[Data excerpts]

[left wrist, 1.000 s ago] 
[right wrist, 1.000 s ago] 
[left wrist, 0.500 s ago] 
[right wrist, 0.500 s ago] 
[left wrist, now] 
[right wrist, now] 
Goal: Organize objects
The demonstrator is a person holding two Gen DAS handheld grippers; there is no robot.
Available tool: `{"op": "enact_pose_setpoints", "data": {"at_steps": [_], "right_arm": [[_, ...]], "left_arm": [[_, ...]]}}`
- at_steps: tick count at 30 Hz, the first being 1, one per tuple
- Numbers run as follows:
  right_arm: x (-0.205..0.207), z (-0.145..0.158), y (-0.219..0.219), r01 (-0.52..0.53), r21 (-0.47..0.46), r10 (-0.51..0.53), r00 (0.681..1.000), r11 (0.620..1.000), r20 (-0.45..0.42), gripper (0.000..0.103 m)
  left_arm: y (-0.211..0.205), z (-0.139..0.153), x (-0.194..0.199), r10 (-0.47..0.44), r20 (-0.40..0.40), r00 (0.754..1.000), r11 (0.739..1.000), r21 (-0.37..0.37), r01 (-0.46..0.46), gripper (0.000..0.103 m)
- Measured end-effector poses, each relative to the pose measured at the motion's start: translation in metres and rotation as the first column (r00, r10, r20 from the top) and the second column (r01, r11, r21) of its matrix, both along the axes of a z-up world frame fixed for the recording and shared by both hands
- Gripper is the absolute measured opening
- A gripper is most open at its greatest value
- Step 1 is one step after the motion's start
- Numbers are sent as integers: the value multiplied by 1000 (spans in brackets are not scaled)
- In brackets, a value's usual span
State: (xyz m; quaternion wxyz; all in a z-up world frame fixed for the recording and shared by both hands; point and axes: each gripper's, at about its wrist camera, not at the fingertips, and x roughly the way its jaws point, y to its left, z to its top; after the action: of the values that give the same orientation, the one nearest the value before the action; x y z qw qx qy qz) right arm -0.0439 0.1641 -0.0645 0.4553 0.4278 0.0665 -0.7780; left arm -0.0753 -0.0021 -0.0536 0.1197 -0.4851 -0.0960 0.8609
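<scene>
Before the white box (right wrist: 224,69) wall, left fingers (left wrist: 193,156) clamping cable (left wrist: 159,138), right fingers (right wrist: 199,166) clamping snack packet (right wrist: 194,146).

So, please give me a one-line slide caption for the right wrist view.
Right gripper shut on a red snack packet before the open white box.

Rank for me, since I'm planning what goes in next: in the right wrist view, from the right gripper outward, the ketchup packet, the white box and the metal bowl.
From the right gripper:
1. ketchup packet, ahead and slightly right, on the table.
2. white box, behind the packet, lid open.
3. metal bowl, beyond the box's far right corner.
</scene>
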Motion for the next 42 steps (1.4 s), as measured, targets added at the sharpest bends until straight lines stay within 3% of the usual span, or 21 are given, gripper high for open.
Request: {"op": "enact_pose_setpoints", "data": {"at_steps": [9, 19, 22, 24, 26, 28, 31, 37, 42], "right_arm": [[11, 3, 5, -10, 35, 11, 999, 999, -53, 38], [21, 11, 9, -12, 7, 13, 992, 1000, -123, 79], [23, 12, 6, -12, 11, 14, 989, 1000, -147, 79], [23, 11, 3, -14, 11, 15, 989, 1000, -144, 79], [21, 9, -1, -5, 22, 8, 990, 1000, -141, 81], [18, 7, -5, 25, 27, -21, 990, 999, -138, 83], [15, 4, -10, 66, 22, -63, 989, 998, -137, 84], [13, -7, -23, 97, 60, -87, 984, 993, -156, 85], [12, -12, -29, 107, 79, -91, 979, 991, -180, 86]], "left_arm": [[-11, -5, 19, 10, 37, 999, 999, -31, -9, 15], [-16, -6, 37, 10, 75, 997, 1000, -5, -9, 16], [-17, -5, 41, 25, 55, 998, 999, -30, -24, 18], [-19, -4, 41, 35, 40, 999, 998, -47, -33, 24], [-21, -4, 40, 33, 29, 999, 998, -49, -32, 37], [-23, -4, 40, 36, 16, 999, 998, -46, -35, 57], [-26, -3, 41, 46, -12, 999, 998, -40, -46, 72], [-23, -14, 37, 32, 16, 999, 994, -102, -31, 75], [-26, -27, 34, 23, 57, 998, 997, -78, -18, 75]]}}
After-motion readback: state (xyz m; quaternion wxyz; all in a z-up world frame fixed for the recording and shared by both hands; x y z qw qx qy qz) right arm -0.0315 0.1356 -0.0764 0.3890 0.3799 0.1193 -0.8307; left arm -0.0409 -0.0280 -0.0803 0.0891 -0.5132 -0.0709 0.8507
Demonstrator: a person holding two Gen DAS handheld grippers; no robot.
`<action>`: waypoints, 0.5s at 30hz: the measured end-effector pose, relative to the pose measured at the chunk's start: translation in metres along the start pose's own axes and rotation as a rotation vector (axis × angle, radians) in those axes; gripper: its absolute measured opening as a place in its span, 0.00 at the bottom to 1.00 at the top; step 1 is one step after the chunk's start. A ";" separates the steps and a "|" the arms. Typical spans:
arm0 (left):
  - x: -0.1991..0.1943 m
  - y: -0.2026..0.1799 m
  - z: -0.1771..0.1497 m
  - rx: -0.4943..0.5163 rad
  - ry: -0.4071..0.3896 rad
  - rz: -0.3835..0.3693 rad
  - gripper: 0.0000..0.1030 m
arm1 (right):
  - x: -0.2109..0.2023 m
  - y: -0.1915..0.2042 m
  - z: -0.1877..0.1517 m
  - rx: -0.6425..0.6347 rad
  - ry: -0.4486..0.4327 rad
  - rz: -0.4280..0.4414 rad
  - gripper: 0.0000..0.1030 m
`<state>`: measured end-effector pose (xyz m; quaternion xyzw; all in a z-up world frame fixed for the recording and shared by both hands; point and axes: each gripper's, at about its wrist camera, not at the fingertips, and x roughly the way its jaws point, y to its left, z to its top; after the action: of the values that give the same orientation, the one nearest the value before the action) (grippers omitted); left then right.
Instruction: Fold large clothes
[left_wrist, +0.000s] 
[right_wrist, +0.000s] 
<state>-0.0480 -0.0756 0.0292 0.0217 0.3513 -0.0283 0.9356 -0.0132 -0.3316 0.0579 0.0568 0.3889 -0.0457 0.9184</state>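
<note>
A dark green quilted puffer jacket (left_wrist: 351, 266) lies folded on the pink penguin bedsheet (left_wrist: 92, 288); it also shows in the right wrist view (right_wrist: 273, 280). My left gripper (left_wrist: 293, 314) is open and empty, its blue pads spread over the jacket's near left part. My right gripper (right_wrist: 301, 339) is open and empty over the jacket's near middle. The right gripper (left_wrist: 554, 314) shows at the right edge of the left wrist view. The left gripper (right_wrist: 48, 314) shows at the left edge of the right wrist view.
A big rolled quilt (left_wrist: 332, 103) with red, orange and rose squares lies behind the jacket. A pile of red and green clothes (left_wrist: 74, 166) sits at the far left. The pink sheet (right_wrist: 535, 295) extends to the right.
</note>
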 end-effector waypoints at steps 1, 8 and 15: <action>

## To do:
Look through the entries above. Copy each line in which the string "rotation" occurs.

## Solution below:
- Measured end-effector poses, each relative to the pose measured at the motion's start: translation in metres and rotation as the first column (r00, r10, r20 from the top) and the second column (r01, r11, r21) of its matrix, both along the axes of a z-up world frame fixed for the recording and shared by both hands
`<action>`: waypoints, 0.5s at 30hz: the measured end-effector pose, relative to the pose measured at the chunk's start: translation in metres along the start pose's own axes and rotation as a rotation vector (axis × angle, radians) in those axes; gripper: its absolute measured opening as a place in its span, 0.00 at the bottom to 1.00 at the top; step 1 is one step after the chunk's start. A ";" separates the steps and a "|" the arms. Typical spans:

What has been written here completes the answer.